» **TASK TO CARRY OUT**
Return exactly the lines of the records below, starting at the line that contains "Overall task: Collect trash" and ending at the line that contains "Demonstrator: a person", with both of those lines kept.

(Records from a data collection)
<<<<

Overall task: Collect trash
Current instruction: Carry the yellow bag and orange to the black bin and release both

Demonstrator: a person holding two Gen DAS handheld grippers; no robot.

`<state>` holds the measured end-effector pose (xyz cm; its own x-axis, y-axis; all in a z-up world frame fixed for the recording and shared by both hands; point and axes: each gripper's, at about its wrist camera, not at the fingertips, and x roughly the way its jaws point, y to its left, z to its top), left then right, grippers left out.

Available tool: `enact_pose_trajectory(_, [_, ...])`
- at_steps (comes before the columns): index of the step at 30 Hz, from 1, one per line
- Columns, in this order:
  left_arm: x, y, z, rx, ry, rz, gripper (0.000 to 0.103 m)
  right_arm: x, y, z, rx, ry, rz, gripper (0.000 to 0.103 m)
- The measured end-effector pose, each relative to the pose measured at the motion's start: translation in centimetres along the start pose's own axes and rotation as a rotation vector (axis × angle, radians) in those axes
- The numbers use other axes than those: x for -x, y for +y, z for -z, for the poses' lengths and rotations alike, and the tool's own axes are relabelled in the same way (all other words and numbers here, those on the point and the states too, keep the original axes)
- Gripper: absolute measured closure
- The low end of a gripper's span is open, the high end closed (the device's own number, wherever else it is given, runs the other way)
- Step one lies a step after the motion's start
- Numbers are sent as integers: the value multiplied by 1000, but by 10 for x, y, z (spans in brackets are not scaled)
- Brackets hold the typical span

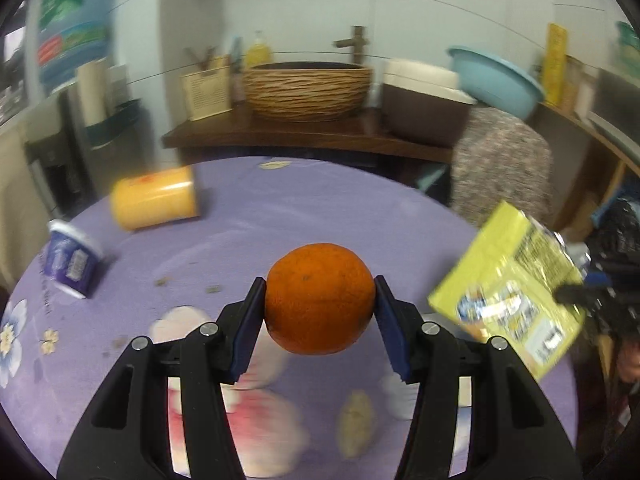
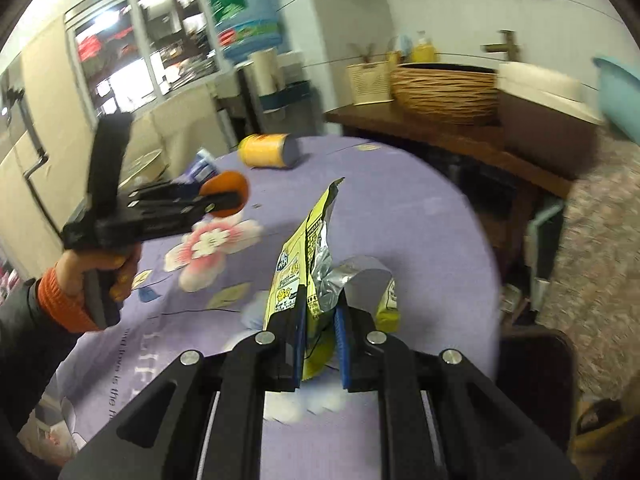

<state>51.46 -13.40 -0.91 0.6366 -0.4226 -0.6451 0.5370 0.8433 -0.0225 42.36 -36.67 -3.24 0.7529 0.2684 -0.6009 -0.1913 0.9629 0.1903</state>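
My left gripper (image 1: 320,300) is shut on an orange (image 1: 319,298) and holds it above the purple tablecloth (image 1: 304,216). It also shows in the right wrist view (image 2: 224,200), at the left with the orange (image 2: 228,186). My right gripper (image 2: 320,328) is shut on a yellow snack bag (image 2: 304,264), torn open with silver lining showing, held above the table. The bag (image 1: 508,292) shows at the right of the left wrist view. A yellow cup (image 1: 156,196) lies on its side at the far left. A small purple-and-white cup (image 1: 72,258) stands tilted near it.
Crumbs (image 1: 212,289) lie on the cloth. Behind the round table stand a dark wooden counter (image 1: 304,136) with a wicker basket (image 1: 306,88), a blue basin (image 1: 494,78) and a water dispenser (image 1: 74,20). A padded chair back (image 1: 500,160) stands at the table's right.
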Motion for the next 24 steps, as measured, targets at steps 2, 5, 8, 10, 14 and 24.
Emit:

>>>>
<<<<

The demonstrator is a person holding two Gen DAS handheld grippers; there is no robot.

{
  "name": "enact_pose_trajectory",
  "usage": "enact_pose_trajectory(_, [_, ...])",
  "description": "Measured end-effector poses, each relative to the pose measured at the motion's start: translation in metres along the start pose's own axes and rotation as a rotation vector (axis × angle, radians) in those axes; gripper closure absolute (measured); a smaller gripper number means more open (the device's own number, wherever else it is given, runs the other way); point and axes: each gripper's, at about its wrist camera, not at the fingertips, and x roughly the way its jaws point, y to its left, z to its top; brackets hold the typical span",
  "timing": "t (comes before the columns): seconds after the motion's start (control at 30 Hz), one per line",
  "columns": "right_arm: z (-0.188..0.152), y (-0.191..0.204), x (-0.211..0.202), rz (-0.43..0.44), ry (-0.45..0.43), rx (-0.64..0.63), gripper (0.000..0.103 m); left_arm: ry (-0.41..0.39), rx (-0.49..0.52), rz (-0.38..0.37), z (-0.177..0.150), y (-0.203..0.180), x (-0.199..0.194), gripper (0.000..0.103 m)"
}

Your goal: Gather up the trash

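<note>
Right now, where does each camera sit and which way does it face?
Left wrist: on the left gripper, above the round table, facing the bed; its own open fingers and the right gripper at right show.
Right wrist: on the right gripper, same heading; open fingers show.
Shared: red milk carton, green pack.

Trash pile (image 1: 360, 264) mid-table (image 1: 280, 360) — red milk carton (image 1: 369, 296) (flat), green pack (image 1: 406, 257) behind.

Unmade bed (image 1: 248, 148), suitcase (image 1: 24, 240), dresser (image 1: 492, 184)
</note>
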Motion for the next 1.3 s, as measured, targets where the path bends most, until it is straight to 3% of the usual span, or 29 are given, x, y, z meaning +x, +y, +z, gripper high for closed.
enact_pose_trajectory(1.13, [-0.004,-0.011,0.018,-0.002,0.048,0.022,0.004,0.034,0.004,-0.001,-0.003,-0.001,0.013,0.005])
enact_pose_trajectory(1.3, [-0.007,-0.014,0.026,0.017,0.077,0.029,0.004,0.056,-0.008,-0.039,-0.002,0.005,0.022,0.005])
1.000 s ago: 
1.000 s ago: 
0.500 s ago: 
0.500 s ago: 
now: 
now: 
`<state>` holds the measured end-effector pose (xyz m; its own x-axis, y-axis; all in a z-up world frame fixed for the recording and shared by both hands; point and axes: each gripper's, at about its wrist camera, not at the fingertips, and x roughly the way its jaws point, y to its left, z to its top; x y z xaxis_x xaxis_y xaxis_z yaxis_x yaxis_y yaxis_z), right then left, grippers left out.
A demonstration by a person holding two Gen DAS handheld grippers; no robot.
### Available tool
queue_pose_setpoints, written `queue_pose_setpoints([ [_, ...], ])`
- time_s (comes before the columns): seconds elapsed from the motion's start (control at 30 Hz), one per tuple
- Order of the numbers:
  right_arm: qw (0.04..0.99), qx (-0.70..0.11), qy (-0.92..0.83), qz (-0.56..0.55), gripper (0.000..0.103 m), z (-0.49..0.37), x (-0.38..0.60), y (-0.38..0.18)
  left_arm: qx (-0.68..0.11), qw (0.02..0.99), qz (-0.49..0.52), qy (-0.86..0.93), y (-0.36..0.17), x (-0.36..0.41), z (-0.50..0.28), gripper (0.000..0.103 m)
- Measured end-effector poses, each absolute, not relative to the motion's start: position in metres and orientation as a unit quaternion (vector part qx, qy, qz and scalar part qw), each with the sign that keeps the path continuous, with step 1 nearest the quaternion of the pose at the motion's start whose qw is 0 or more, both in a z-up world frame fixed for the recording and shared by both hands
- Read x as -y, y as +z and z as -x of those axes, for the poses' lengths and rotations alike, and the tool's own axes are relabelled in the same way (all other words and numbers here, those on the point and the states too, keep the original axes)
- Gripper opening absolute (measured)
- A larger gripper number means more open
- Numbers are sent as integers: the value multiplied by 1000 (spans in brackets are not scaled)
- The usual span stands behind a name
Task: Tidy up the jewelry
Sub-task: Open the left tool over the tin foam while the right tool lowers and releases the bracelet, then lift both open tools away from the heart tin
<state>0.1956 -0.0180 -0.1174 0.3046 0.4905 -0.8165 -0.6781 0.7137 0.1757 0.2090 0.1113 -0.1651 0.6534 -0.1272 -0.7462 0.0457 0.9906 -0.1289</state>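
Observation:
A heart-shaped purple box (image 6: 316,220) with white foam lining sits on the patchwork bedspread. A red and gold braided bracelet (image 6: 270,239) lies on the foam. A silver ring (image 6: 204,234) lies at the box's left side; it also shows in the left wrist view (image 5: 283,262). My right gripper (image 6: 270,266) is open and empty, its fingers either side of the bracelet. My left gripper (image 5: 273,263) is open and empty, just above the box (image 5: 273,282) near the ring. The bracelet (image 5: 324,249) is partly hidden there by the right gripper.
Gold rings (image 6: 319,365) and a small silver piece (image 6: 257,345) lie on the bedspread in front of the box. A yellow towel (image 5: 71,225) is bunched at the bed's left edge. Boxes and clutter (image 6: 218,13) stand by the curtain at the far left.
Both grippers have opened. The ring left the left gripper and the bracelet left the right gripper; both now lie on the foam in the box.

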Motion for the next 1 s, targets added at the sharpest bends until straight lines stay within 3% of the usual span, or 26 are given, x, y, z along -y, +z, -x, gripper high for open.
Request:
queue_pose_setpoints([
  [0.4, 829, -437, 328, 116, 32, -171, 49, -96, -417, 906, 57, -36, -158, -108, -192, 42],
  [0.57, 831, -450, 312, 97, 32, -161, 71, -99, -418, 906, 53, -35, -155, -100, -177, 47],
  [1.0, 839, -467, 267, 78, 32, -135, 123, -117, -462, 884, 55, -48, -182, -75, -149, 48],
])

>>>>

» **RESPONSE FOR THIS EXERCISE**
Overall task: Collect trash
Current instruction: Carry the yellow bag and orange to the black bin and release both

Demonstrator: a person holding two Gen DAS handheld grippers; no robot.

Work on this exercise is now finished.